Professor of Psychology, Wake Forest University
Dr. Waugh’s research examines how resilience evolves over time with focus on positive emotions. Much of the research in the areas of stress and emotion focuses on the intensity of individuals’ responses to stressful/emotional events. His research demonstrates that elucidating temporal dynamics is critical to understanding individual differences in resilience.

Jenna Wells, Ph.D.
Assistant Professor of Psychology, Cornell University
Dr. Wells’ research examines how emotion in close relationships contributes to mental and physical health over the life course, with a focus on late life. She is particularly interested in individuals providing care for a loved one with neurodegenerative disease, such as dementia. A central aim of her work is to identify predictors of individual differences in caregivers’ vulnerability and resilience to adverse outcomes.

Tomiko Yoneda, Ph.D.
Assistant Professor of Psychology, University of California, Davis
Dr.
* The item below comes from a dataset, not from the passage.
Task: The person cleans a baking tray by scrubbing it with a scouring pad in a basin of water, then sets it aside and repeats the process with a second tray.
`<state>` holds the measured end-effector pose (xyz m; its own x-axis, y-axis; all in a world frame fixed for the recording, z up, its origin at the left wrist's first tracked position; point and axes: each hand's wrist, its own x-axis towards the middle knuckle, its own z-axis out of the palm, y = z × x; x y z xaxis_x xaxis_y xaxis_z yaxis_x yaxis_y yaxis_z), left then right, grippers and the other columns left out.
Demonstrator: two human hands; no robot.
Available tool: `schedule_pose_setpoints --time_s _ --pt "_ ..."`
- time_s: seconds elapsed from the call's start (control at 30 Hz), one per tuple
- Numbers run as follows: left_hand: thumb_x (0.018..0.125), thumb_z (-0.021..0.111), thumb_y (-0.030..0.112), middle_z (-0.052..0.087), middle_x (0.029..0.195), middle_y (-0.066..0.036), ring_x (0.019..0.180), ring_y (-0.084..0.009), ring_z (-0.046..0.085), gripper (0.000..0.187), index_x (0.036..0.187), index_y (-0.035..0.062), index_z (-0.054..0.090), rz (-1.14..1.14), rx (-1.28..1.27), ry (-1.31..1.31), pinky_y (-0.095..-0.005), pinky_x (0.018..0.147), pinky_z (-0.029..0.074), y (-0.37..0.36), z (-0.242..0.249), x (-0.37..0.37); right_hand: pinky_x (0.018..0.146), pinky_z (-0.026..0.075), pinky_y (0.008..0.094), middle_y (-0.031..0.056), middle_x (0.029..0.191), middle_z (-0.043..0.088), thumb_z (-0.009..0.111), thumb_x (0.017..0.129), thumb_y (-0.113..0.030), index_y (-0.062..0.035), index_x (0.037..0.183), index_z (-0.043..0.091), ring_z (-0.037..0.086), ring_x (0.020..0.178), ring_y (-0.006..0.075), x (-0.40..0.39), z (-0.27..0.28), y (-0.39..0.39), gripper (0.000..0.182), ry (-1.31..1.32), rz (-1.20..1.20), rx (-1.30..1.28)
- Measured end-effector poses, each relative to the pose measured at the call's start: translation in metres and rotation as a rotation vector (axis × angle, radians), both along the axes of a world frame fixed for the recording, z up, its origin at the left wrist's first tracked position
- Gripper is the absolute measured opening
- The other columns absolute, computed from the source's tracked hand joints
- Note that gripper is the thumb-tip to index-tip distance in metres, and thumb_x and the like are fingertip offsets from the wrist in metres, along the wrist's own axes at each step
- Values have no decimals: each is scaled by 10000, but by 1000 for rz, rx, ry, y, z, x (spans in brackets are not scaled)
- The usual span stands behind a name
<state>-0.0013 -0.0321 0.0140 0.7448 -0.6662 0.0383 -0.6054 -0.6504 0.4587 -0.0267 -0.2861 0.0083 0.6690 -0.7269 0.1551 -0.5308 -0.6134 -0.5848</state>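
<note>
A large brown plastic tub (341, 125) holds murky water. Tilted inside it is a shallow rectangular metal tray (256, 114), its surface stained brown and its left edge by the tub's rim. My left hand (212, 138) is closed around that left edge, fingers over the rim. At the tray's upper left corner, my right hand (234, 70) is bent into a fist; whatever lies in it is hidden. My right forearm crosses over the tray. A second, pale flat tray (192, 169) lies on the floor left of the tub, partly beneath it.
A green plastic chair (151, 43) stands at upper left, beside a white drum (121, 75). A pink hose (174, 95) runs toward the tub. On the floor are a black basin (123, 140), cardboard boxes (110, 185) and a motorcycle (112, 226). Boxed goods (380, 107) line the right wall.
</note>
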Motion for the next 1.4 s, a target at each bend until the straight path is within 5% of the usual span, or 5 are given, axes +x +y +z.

Yoneda’s research investigates the links between personality and cognitive aging, as well as the mechanisms underlying these relationships, particularly the interplay between personality and physiological factors. She is passionate about elucidating factors that contribute to cognitive healthspan and optimal development in older adulthood; specifically, under which circumstances, for whom, and how do psychological factors influence physiological and cognitive processes, and vice versa.